- _Problem description_:
Within the listing below, please copy exactly the lines between the line holding "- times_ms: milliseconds" and the line holding "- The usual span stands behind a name", inclusive.

#####

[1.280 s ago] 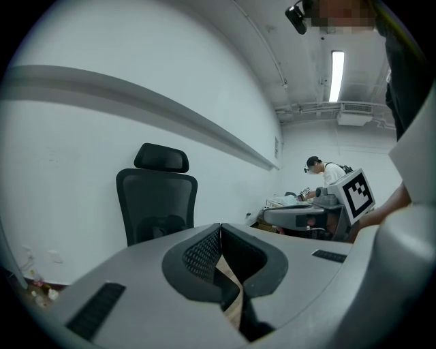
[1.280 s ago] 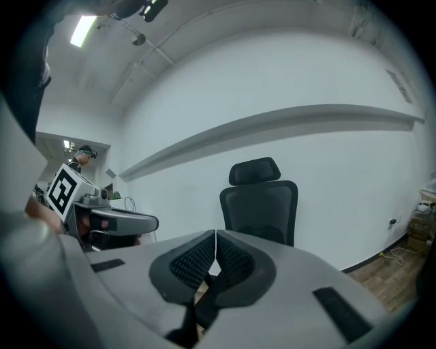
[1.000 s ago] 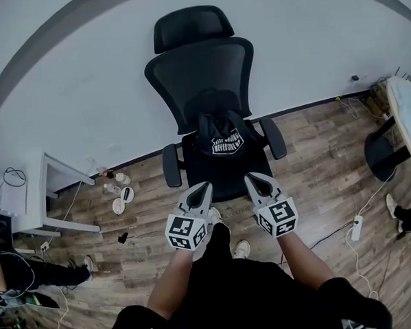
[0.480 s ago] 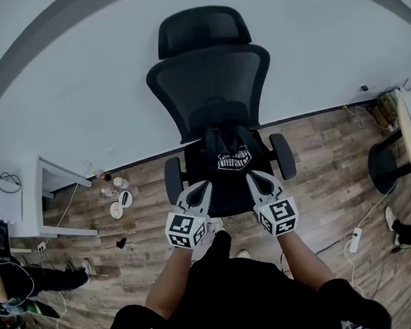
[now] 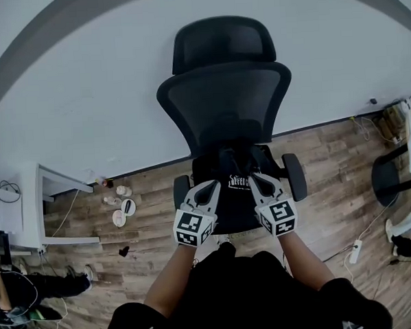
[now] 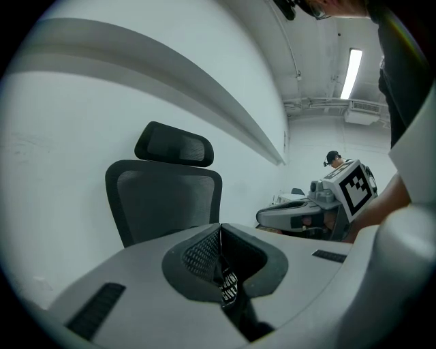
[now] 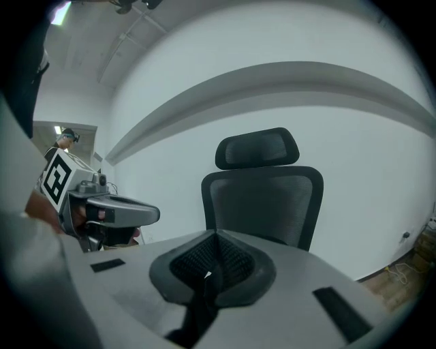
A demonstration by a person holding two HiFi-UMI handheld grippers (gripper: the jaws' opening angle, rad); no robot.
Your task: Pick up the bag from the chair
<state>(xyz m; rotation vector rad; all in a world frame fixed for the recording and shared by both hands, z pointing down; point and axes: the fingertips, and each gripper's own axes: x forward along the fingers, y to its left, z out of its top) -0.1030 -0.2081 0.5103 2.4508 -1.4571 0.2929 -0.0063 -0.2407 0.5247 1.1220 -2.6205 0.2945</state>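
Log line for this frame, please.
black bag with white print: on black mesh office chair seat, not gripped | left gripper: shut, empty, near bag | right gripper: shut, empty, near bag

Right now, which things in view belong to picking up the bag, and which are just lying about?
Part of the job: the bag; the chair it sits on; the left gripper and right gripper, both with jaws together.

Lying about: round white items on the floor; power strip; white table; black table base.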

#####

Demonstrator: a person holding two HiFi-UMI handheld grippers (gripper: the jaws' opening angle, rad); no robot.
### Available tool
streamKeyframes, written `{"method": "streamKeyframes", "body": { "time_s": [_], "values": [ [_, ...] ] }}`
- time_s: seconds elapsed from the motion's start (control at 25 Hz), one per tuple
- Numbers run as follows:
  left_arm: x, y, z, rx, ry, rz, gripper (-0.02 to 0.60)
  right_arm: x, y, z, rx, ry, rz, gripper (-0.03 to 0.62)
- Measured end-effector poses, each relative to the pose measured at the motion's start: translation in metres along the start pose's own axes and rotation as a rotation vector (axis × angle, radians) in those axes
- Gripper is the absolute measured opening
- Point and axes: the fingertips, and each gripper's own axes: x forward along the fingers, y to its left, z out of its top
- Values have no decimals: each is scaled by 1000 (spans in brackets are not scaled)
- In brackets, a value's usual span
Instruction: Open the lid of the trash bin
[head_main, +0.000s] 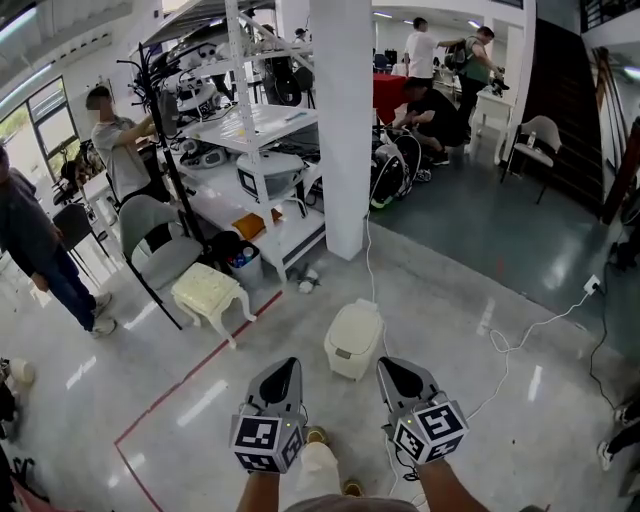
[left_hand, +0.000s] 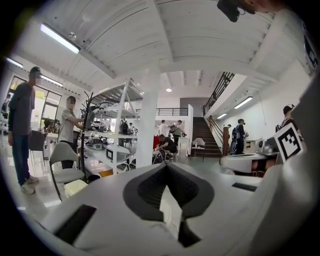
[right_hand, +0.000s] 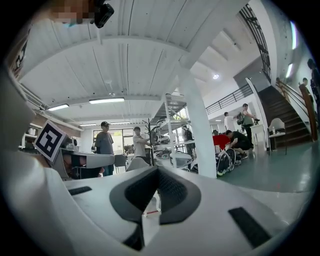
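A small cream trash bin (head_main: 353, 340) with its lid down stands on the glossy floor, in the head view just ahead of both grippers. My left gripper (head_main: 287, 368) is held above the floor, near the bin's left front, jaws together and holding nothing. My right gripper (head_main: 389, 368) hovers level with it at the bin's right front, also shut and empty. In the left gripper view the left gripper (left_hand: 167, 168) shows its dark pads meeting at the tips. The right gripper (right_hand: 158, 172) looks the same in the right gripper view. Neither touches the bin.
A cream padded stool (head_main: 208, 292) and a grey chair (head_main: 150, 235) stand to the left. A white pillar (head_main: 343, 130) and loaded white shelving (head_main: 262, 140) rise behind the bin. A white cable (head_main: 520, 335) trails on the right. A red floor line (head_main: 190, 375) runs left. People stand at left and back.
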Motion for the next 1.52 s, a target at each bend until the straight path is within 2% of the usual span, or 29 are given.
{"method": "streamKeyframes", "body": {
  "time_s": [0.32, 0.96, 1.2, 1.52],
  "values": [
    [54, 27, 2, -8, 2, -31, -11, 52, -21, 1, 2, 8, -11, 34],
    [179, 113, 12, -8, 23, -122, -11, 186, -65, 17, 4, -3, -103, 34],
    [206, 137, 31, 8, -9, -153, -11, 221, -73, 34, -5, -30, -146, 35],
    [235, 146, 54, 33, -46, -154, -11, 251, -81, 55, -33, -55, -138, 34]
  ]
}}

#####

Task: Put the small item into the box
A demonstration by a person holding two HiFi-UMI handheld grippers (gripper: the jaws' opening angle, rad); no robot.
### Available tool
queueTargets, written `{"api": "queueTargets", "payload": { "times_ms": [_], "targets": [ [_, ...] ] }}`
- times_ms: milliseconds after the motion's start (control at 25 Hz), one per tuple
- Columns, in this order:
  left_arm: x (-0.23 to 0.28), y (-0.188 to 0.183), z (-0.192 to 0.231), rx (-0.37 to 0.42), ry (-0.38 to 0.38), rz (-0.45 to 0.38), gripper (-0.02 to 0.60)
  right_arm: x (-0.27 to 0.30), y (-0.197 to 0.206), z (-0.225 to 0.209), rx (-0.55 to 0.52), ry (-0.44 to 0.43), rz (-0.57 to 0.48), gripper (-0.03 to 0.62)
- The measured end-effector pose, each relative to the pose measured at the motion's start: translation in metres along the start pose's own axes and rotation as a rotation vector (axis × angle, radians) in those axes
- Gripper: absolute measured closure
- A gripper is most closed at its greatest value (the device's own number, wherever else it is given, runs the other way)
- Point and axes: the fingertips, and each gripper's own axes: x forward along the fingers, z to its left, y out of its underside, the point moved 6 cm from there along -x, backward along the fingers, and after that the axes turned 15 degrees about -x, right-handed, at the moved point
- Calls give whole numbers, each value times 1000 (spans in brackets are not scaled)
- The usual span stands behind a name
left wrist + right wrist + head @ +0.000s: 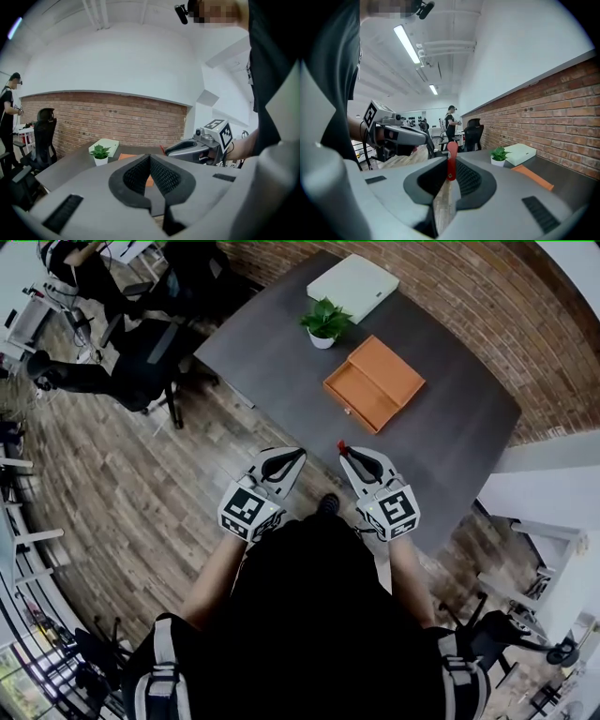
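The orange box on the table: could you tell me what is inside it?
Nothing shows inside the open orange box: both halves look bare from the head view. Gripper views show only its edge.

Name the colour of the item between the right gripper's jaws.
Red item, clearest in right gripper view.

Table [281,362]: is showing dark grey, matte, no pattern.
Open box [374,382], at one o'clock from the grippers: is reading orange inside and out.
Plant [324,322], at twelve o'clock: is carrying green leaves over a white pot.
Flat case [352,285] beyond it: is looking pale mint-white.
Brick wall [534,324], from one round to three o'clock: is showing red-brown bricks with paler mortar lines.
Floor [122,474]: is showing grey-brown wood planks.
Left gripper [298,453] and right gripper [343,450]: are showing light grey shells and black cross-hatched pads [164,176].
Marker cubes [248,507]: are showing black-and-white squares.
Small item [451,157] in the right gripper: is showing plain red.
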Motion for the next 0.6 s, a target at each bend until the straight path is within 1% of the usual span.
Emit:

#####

- _Worked solution_:
- times_ms: milliseconds after the motion's start (control at 25 Hz), one per tuple
- Columns, in this order:
  left_arm: x (-0.23 to 0.28), y (-0.188 to 0.183), z (-0.192 to 0.231), rx (-0.37 to 0.42), ry (-0.38 to 0.38), rz (-0.45 to 0.38), gripper (-0.02 to 0.60)
  right_arm: x (-0.27 to 0.30), y (-0.197 to 0.206), z (-0.225 to 0.209), rx (-0.55 to 0.52), ry (-0.44 to 0.43), rz (-0.57 to 0.48), gripper (-0.03 to 0.62)
- The measured end-effector pose, each relative to the pose measured at the motion's start: translation in metres along the start pose's own axes and rotation as a rotation vector (axis × angle, radians) in those axes
- Gripper: absolute measured closure
- A gripper is most closed at its greatest value (the device's own number, wherever else it is given, runs the other way)
- Point and axes: the fingertips, and each gripper's own axes: x forward along the fingers, z to its left, y out of its underside, the point moved 6 cm from there along -x, backward along the fingers, and after that the axes turned 15 degrees about -x, right-handed, at the moved point
- Calls give whole numbers, each value times 1000 (spans in brackets are not scaled)
- The usual span stands behind a name

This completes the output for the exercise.